Breech

Though I’ll never have the chance to do it, I know that birthing your child can be one of the most emotional experiences a woman can have. Learning that your little one is in the breech position during those final weeks of pregnancy may be scary and the potential of not having a vaginal birth can be heartbreaking for some.

Most babies will move into delivery position a few weeks before birth, with the head moving closer to the birth canal. A breech presentation refers to when this fails to happen and the baby’s buttocks and/or feet are positioned to be delivered first. Ultrasound can be used to confirm the baby’s position. Special x-rays can also be used to observe the size of the pelvis and determine if a vaginal delivery of a breech baby can be safely attempted. Breech births occur in approximately 1 out of 25 full-term births.

If a breech presentation is seen, it is ideal for birthing to turn the baby to the head down position. The preferable time to try to do this is between the 32nd and 37th weeks of pregnancy. There are various methods of turning a baby and the success rate for each can also vary.

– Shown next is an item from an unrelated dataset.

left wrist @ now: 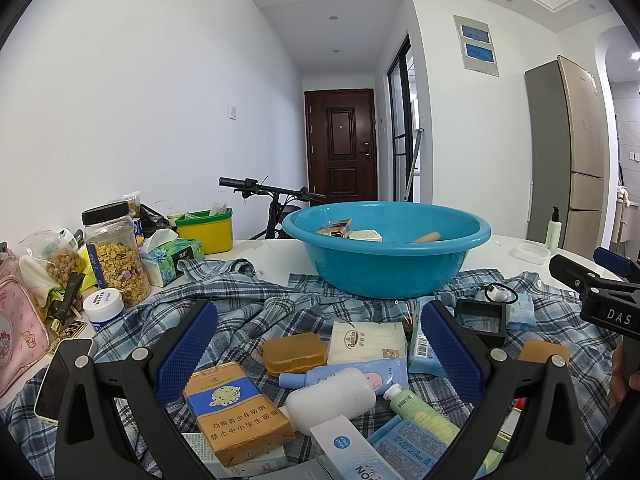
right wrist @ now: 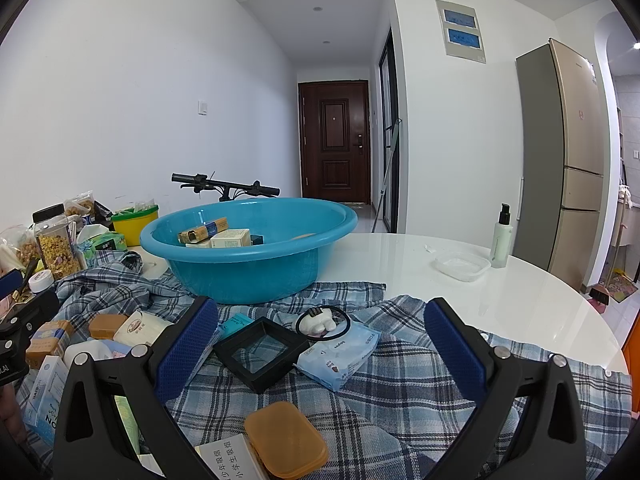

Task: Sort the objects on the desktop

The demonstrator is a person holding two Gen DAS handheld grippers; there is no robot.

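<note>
We find few boxes in the blue plastic basin (right wrist: 248, 248); most clutter remains on the bench (right wrist: 500, 300); both tongs, left (left wrist: 320, 344) and right (right wrist: 320, 340), gape wide, empty.

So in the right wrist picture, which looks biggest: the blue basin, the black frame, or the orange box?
1. basin, clearly largest, though farthest away.
2 and 3. black frame and orange box look about alike; the box is nearer the camera, so I won't rank them.
</note>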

External Version: External version is a non-surgical technique to move the baby in the uterus. A medication is given to help relax the uterus and ultrasound may also be used to determine the position of the baby, the location of the placenta, and the amount of amniotic fluid in the uterus. Gentle pushing on the lower abdomen can turn the baby into the head-down position. External version has a high success rate, though this procedure becomes more difficult as the due date gets closer. Some women have described to me that it was uncomfortable to have this technique done in the later weeks of pregnancy.

Chiropractic Care: The Webster Breech Technique is used by chiropractors to reduce stress on the pregnant woman’s pelvis, leading to the relaxation of the uterus and surrounding ligaments. A breech baby is more likely to naturally turn with a more relaxed uterus. The Journal of Manipulative and Physiological Therapeutics reported an 82% success rate for the Webster Technique. The results of the study also suggest that it’s preferable to perform this technique in the 8th month of pregnancy.

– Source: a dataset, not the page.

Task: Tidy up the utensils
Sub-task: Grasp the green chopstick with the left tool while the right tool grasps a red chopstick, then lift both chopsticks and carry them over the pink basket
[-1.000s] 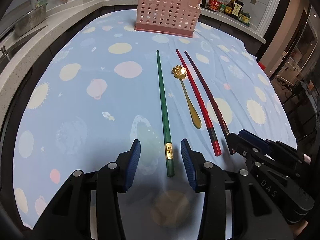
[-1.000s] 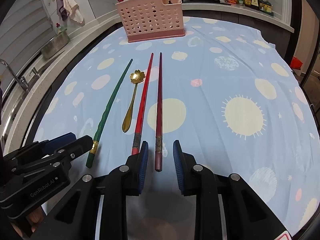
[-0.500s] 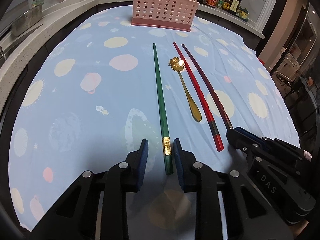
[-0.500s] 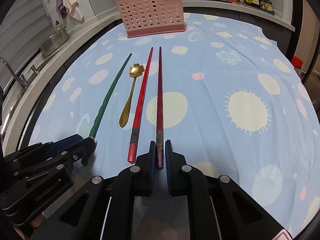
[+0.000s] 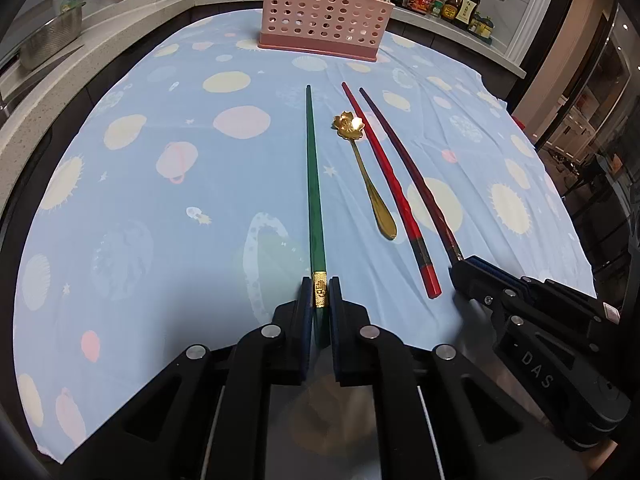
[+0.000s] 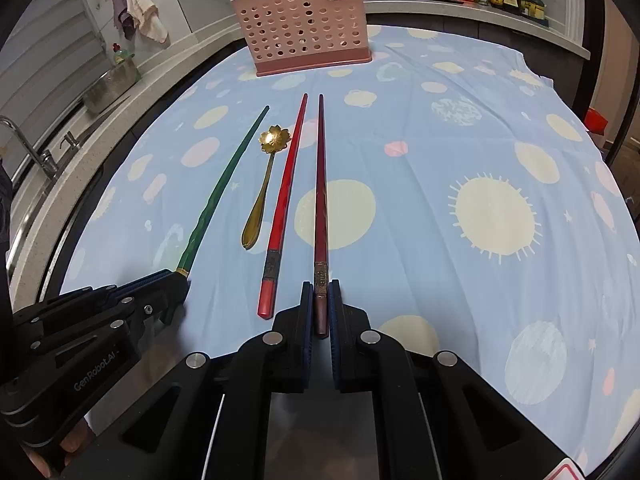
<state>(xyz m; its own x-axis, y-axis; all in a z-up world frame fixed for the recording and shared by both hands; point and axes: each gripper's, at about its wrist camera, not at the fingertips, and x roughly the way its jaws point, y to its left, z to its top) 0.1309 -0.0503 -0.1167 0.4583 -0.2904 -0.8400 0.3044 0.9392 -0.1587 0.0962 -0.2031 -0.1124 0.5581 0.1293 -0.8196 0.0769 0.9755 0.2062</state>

Moxibustion: This is a Chinese medical therapy using the herb mugwort to warm a specific acupuncture point on the little toe. Chinese mugwort is dried and commonly packed into a cigar-looking stick called moxa. Mugwort can also be applied while attached to an acupuncture needle and even rolled into a cone and directly placed on the point. I typically hold the stick over each little toe for thirty minutes. This is a therapy that has been used to turn a breech baby for hundreds of years.

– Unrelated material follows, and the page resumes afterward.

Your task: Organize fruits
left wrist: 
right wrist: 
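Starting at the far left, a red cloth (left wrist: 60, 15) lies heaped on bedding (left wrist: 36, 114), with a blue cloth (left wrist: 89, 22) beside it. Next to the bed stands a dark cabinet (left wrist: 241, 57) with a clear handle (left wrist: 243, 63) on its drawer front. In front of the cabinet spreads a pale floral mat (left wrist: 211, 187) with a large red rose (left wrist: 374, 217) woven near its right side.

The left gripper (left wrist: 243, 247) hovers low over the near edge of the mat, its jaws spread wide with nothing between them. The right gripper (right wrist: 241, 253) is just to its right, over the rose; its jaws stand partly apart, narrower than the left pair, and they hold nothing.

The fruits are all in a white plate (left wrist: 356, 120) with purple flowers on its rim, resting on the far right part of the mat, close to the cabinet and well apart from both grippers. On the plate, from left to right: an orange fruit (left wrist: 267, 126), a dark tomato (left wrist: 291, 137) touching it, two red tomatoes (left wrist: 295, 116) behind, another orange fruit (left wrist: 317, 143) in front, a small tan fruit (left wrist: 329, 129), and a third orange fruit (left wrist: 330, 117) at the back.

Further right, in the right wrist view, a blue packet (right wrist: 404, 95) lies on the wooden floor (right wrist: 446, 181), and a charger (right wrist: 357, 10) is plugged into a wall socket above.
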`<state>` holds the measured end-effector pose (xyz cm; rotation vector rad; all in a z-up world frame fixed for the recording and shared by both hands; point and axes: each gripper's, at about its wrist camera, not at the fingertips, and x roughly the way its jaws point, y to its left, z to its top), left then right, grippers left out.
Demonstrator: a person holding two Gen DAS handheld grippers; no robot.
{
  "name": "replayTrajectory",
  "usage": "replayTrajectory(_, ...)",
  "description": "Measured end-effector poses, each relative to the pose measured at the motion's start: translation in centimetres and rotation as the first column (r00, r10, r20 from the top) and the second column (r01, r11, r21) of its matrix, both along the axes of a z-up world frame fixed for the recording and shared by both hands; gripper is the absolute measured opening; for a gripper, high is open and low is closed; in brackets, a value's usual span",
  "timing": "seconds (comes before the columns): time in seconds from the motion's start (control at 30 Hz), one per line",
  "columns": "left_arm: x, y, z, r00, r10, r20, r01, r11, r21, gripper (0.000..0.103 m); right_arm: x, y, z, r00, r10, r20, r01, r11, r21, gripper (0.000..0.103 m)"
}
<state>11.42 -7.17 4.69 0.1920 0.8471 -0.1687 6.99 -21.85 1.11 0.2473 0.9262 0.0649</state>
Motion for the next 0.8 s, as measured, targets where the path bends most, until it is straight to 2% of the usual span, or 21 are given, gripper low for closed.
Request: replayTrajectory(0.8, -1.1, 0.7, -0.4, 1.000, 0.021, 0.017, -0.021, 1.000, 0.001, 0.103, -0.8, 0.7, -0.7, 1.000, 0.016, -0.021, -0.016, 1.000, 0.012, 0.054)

A 3-year study published in the American Journal of Chinese Medicine in 2001 observed how effective moxibustion and acupuncture were in turning breech presentation. Only women who were 28 weeks pregnant or later diagnosed with breech presentation were entered into the study. The control group, consisting of 224 women, was given exercise and external version. They had a spontaneous correction rate of 73%. The experimental group, consisting of 133 women, received 30 minutes of moxibustion daily and acupuncture, but no exercise or external version.  They had a correction rate of 92%. The study concluded that acupuncture and moxibustion is a safe and effective modality to correct breech presentation in a clinical setting. I feel that it should definitely be an initial option when learning that your baby is in the breech position and hope that more birthing parents are aware of this.